- Exercise objective
Give again, exactly as written, each line of the material below starting at the line that contains "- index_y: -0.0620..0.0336" and ending at the line that contains "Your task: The". Both ends count, and no other line does.
********************
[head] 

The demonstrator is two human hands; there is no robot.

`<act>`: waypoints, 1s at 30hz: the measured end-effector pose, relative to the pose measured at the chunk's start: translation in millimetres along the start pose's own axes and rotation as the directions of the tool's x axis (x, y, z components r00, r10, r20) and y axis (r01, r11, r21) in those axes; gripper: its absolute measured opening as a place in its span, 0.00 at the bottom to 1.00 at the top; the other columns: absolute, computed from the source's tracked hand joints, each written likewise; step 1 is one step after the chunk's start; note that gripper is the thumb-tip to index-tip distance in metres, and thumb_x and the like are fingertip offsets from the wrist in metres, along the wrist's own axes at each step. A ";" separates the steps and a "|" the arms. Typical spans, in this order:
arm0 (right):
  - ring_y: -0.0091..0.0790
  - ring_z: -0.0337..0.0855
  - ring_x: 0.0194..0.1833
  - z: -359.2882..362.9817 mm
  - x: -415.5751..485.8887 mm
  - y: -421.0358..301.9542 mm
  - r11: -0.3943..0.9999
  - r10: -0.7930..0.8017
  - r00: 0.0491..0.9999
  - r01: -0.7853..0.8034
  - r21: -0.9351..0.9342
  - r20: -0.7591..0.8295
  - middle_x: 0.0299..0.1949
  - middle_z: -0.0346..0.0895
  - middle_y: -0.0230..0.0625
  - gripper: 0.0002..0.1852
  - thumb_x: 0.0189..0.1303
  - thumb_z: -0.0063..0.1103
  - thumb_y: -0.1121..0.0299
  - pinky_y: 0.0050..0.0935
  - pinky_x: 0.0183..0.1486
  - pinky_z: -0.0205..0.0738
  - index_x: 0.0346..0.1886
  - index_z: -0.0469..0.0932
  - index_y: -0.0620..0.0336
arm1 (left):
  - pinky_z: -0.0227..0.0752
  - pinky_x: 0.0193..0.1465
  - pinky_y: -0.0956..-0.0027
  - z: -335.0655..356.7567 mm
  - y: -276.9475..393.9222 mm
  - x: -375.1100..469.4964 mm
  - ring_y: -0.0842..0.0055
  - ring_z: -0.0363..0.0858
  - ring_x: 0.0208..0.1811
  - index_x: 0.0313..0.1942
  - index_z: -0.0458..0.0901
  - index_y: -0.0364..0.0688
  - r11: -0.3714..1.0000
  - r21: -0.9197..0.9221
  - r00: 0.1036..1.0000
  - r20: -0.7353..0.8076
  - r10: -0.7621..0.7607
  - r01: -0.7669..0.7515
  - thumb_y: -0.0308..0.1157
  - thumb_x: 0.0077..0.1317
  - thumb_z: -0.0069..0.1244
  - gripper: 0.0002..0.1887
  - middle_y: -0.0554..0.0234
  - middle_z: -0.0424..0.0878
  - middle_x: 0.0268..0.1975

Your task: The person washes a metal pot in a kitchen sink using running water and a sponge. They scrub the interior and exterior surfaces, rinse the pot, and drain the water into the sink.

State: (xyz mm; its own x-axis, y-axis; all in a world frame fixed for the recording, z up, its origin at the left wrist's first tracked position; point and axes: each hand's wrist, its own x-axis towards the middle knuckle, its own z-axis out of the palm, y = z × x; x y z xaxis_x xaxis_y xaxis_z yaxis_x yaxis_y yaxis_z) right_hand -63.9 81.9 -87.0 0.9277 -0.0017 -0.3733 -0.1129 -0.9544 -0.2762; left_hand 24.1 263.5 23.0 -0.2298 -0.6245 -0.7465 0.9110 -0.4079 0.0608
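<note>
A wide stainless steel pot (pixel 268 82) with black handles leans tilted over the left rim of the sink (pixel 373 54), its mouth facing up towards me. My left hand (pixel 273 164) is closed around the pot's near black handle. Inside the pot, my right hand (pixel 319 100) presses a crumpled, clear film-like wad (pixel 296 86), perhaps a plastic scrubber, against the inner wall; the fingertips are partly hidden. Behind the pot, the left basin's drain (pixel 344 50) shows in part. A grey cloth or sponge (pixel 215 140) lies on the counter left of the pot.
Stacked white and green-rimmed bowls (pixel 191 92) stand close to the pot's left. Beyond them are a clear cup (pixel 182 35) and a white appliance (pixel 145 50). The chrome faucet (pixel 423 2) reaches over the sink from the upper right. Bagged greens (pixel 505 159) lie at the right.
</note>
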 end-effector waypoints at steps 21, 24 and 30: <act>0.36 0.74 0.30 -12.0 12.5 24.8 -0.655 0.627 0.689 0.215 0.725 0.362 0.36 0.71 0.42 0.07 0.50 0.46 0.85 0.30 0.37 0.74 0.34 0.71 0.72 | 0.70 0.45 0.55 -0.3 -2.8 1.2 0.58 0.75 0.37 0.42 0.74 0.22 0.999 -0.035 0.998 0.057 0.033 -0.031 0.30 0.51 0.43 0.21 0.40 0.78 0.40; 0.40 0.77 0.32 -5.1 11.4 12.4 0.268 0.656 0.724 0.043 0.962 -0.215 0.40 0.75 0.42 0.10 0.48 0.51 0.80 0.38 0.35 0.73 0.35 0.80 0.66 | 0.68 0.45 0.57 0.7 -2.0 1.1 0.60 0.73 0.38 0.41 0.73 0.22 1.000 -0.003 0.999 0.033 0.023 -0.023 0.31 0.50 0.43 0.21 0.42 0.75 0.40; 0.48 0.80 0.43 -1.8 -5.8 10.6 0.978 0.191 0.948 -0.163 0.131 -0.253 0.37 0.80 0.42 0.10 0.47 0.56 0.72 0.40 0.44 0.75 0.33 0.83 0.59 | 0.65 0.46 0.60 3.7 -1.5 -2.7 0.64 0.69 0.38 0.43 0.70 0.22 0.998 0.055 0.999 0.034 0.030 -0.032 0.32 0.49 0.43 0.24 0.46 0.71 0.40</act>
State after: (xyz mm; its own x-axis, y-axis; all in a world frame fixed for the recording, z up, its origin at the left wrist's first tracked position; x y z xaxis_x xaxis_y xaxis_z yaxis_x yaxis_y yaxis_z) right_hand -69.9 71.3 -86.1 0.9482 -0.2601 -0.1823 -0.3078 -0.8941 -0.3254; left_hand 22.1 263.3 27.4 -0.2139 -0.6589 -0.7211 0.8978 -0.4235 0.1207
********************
- Solution
  - index_y: -0.0620..0.0336
arm1 (left):
  - pinky_z: -0.0227..0.0752
  - pinky_x: 0.0193..0.1465
  - pinky_y: -0.0956..-0.0027
  - z: -335.0655..356.7567 mm
  - y: -276.9475..393.9222 mm
  - x: -375.1100..469.4964 mm
  - ring_y: -0.0842..0.0055
  - ring_z: -0.0363..0.0858
  - ring_x: 0.0208..0.1811
  - index_x: 0.0313..0.1942
  - index_z: -0.0458..0.0901
  - index_y: -0.0364..0.0688
  - r11: -0.3714..1.0000
  - r21: -0.9197..0.9221
  - r00: 0.1036..1.0000
  - r20: -0.7353..0.8076
  - r10: -0.7621..0.7607
  - r01: -0.7669..0.7515
  - thumb_y: -0.0308..0.1157
  - thumb_x: 0.0077..0.1317
  - thumb_z: -0.0069..0.1244
  - gripper: 0.0002..0.1887
  - middle_y: -0.0554..0.0234
  - middle_z: -0.0424..0.0878
  - middle_x: 0.0268..0.1975

Your task: The person washes a metal pot in a kitchen sink using running water and a sponge. They scrub the interior and exterior surfaces, rinse the pot, and drain the water into the sink.

This exercise requires no additional output.